Whenever a line in the data holds the string "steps", copy that line.
--- Records Enclosed Below ---
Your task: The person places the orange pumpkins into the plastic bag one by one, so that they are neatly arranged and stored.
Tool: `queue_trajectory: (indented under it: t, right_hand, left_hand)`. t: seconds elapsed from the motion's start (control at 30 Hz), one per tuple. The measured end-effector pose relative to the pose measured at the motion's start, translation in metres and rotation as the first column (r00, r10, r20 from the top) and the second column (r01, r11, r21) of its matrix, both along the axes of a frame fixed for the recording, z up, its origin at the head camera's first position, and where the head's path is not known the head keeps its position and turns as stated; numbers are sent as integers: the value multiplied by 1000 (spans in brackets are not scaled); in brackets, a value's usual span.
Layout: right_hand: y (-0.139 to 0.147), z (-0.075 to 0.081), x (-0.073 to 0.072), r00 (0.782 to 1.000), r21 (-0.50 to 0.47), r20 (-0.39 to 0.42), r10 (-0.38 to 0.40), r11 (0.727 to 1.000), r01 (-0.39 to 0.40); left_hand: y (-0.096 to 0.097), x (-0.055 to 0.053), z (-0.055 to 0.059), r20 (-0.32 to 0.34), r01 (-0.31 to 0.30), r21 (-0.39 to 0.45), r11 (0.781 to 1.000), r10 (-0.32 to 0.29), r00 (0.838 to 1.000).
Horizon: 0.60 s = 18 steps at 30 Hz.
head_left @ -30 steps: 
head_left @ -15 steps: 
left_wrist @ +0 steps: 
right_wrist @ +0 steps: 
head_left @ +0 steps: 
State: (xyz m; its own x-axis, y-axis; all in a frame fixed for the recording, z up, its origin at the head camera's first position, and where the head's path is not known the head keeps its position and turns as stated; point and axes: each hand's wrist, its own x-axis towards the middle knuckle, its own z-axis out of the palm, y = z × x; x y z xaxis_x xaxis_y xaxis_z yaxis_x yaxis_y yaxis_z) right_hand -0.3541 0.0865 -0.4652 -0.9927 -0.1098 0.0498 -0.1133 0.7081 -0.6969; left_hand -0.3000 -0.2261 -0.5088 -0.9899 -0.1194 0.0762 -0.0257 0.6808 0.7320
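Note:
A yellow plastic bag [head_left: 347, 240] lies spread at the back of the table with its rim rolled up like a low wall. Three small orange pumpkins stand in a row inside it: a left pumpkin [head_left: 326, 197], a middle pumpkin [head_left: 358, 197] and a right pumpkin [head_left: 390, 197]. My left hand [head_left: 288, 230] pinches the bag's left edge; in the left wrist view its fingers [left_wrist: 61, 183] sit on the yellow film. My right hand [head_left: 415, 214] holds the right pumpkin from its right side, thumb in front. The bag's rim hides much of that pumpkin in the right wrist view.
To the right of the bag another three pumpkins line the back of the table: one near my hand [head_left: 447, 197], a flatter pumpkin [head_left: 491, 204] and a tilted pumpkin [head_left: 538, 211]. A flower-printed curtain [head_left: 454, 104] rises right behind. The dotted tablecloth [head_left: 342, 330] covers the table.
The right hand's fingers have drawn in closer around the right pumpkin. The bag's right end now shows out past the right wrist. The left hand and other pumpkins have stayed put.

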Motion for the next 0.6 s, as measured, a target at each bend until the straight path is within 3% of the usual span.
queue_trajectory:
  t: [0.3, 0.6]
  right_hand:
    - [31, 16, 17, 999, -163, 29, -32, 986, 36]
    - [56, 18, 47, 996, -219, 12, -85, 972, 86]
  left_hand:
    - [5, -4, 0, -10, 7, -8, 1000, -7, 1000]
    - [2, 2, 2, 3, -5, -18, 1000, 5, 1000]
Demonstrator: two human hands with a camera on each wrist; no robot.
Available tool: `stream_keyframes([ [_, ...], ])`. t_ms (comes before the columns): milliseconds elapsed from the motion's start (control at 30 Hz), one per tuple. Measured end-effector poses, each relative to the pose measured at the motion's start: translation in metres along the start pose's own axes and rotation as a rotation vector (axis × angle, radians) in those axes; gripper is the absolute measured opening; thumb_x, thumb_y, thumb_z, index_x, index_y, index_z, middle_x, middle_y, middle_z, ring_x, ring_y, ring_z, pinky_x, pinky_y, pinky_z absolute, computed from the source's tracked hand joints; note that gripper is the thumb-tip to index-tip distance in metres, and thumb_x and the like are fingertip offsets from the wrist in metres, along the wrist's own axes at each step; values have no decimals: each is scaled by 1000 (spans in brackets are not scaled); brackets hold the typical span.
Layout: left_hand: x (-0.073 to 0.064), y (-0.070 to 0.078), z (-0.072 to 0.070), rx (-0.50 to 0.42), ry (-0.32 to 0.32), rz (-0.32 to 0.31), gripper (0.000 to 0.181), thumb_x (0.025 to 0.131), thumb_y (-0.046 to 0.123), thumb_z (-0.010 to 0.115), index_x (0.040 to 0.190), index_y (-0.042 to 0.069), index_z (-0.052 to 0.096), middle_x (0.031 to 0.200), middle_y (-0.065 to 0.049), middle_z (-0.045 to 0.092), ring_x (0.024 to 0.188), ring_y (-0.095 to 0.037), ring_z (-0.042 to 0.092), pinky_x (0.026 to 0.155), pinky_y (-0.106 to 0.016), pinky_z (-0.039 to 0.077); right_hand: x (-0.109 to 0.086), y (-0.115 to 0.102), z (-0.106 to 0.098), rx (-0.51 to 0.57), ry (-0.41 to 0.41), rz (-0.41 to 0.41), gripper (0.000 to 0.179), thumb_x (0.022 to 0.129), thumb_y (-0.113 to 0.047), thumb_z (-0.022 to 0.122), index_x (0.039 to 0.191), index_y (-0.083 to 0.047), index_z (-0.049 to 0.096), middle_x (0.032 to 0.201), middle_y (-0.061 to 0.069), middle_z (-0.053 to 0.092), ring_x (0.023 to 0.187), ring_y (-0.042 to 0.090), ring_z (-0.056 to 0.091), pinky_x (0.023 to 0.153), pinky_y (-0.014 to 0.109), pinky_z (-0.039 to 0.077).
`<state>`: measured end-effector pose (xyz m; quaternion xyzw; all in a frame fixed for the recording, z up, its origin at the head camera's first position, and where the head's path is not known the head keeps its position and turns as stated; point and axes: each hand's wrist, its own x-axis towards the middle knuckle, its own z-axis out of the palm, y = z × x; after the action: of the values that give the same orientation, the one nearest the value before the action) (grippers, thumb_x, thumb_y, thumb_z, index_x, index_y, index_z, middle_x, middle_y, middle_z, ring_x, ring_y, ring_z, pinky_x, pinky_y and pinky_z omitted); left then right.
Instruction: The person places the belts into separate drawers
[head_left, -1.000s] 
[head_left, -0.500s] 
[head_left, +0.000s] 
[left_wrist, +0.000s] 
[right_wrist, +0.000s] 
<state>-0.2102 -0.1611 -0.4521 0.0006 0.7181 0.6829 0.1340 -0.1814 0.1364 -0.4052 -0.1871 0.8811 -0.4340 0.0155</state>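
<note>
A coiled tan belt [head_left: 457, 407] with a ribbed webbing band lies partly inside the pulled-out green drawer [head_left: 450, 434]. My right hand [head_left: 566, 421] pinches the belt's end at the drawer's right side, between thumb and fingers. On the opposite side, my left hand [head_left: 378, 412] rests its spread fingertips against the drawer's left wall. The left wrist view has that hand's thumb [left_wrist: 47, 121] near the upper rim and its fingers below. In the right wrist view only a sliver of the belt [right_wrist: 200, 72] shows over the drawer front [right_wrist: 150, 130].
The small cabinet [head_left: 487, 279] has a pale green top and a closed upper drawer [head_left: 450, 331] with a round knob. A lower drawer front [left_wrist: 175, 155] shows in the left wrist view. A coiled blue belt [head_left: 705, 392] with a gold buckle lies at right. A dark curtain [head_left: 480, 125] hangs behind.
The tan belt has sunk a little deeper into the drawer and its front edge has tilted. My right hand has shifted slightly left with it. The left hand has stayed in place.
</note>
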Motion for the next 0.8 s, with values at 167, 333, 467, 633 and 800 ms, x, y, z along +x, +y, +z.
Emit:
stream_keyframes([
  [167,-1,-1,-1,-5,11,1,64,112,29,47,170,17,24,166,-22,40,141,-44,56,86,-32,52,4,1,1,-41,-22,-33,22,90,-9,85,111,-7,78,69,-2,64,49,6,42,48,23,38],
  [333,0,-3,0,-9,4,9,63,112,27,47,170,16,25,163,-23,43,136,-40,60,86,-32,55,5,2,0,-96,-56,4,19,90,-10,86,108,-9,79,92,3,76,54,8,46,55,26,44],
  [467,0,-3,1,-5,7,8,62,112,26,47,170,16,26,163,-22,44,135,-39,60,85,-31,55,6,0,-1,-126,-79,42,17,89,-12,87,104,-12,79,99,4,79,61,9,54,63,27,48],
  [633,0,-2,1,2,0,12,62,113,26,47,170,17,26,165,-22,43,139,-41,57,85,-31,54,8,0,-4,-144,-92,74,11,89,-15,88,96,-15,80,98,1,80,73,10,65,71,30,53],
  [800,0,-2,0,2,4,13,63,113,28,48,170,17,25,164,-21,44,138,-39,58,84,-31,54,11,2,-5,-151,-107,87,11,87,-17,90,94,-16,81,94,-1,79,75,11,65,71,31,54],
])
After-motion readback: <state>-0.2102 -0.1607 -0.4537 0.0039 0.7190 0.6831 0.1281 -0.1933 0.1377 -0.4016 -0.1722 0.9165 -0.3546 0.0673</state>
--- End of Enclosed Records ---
### Exercise answer
Horizon: 0.60 s = 18 steps at 30 Hz.
head_left @ -30 steps: 
head_left @ -15 steps: 
left_wrist @ +0 steps: 
right_wrist @ +0 steps: 
head_left @ +0 steps: 

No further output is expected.